今週は書評ではなくて、ある体験を話して書評の変わりとさせていただきます。今、本当に書きたくなった事はこっちなのです。


ある夏の日の体験です。

電車の中に、アリが2匹いました。

1匹は羽蟻で、もう1匹は小さいアリです。

どちらも自分の体に止まって、歩いて、自分の肌に痒みを与えてきました。

初めは風が体毛を動かして、それが痒いと思わせてるのかなと思ったら、アリが歩いていたわけです。

潰すのは簡単です、でも、それはかわいそうだ。息をかけて体から飛ばしてしまえば事足りると思ったわけです。

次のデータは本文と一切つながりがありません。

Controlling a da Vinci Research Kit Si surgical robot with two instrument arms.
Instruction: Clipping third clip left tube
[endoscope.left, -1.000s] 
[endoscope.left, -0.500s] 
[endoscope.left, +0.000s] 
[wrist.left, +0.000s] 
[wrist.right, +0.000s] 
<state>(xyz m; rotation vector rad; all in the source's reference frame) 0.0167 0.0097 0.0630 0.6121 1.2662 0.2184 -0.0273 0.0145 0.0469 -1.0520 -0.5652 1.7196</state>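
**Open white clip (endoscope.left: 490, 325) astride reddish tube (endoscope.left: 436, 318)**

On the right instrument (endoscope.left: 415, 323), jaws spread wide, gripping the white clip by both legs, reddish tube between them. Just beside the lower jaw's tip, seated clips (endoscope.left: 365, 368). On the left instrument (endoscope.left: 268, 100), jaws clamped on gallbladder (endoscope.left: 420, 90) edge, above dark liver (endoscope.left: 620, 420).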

ところが、羽蟻の方は飛んで行ったけど、小さいアリの方は飛んでいかない。

息をかけるたびに、必死になって踏みとどまり、私の体を上ってくるのです。

そこで思ったのです。このアリは、今とてつもない不安の中にいるんだと。

アリは群で生きる生き物です。目は退化していて、触角で相手のフェロモンとかを感じ、仲間かどうか判断する生き物です。

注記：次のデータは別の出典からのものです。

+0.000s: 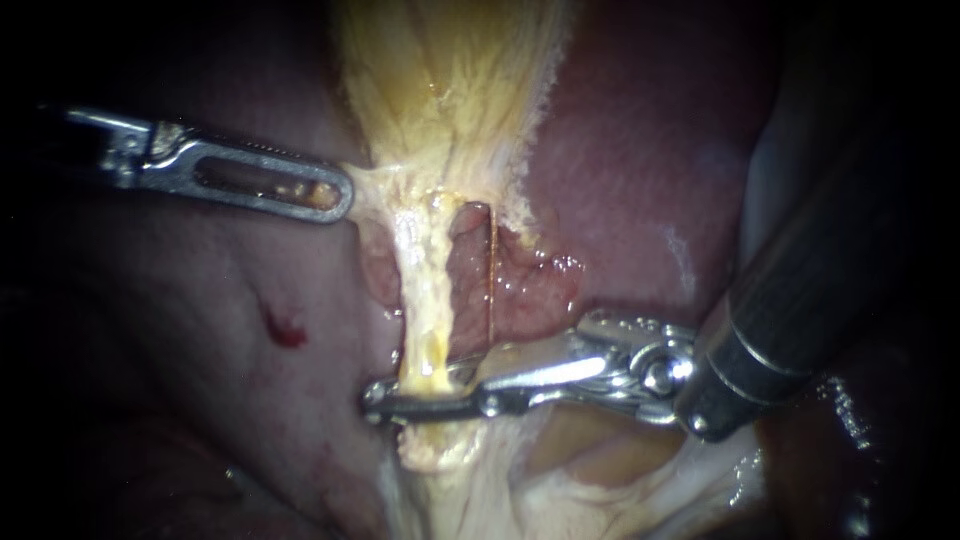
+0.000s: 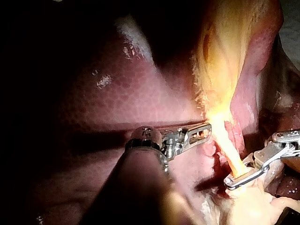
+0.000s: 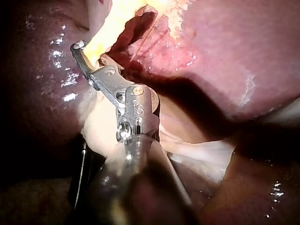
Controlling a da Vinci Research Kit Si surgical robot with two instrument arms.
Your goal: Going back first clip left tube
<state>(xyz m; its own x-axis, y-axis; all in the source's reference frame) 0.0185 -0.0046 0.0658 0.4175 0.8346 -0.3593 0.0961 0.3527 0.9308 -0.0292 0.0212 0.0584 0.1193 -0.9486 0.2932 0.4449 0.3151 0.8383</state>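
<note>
The liver (image 1: pixel 640 170) walls in the left tube (image 1: pixel 425 290) on both sides, and the gallbladder (image 1: pixel 450 80) sits just above it. Your only open lane therefore runs out from the tube toward the side where your right instrument's shaft enters. Your right instrument (image 1: pixel 425 398) has its jaws pressed onto the tube's lower end, one on each side. Let them part fully before you draw back, then retreat straight along the shaft's line without lifting (I cannot make out a clip between them). Your left instrument (image 1: pixel 335 195), jaws pinching a fringe of the gallbladder beside the tube's top, should hold that tension steady. Mind the thin right tube (image 1: pixel 492 270) just beside the left one, since your right jaws cross close to its lower end.
</note>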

フェロモンはアリの巣の女王アリのフェロモンに依存するので、同じ種族だろうとフェロモンが違えば部外者です。アリの世界では部外者は敵扱いで、攻撃されてしまう宿命を持っています。

つまり、この、電車の中で自分の体を這い上がってくるアリは、間違いなく仲間から逸れた、もう長い事生きることができないアリなのです。元々の彼の巣から数キロも離れ、そして今も離れ続けてしまっている彼は、この先長く生き残る事はできません。

それがわかっているのかいないのか、彼は自分の体にしがみつきます。自分の体から甘い匂いでもでているのかもしれませんが、ここで風に吹かれて飛んでしまっては、もう自分がわかる匂いの場所には2度といけない。行けるとしても、とてつもない労力が必要になる。そんな労力を払う力は自分には残っていない。ここで留まらないと自分はもうだめな気がする、、、と考えているかのように、私はそのアリを見てしまったのです。

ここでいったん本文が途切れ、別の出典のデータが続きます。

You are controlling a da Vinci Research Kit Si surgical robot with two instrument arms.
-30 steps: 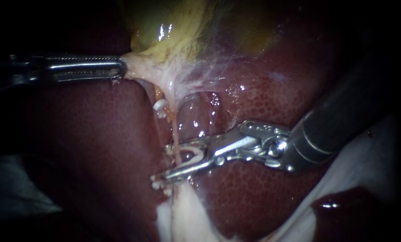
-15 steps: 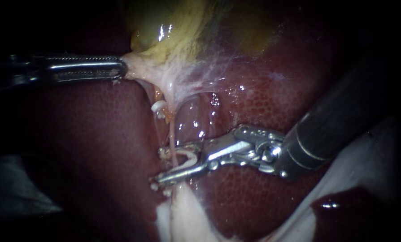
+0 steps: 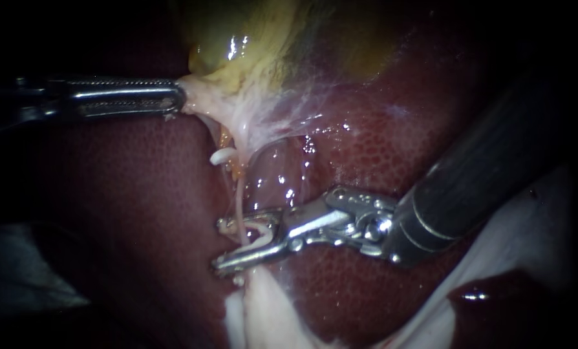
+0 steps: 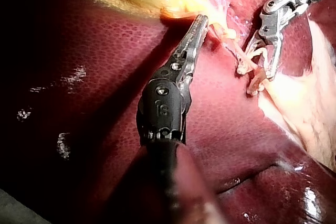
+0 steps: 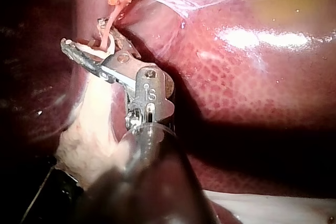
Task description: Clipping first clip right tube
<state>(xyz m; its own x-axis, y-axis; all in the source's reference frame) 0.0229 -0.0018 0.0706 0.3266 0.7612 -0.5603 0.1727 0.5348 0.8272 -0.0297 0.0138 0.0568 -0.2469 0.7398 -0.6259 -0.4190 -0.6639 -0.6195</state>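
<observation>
left instrument (image 3: 176, 102): pincer pinching the pale lower edge of the gallbladder (image 3: 250, 39); the tissue below the gallbladder looks taut.
right instrument (image 3: 219, 244): pincer partly spread, gripping the white clip (image 3: 262, 231) by both legs; clip not yet closed.
tube (image 3: 238, 203): thin pale strand running down from the gallbladder over the liver (image 3: 140, 213) and passing between the clip legs. Can't confirm it's the right tube.
upper clip (image 3: 221, 156): sits on a strand between the gallbladder and the loaded clip, apart from it.
do it well (my call): check both clip tips clear the tube's far side, sit square across it, hold traction steady, then squeeze fully.
risk: catching liver, or only part of the tube.
</observation>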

そうなると、私はどうしたら良いのでしょう。本当にちっちゃいのです。2〜3ミリあるかないかでしょうか。放っておいても、服と肌が擦れた時に、偶々そこにいたら潰れてしまいそうなくらい小ちゃいアリなんです。不安だからか、よく動き回って、危なっかしくてしょうがないんです。

でも、このまま自然に任せても、彼は長くは生きられないだろう。それならいっそ一思いに、苦しむことなく潰してしまうのが情けというものなのか?いや、私は昆虫相手とはいえ、これが情けだと言えるだけの人間なのか? 上位存在なのか? 介錯する人は本当に覚悟が必要なんだな。死という事に、命というものに、どれだけ真剣に向き合ったことがあったかな。向き合っていても、忘れてしまっているのかもしれない。だから神様は時々、忘れてないかいと、メッセージを伝えてくるのかな・・・といろいろな事に思いを馳せたのです。

そうしたら、アリは急に反転し、私の体を下り、指先からバッグにうつり、地面にうつり、姿を消したのでした。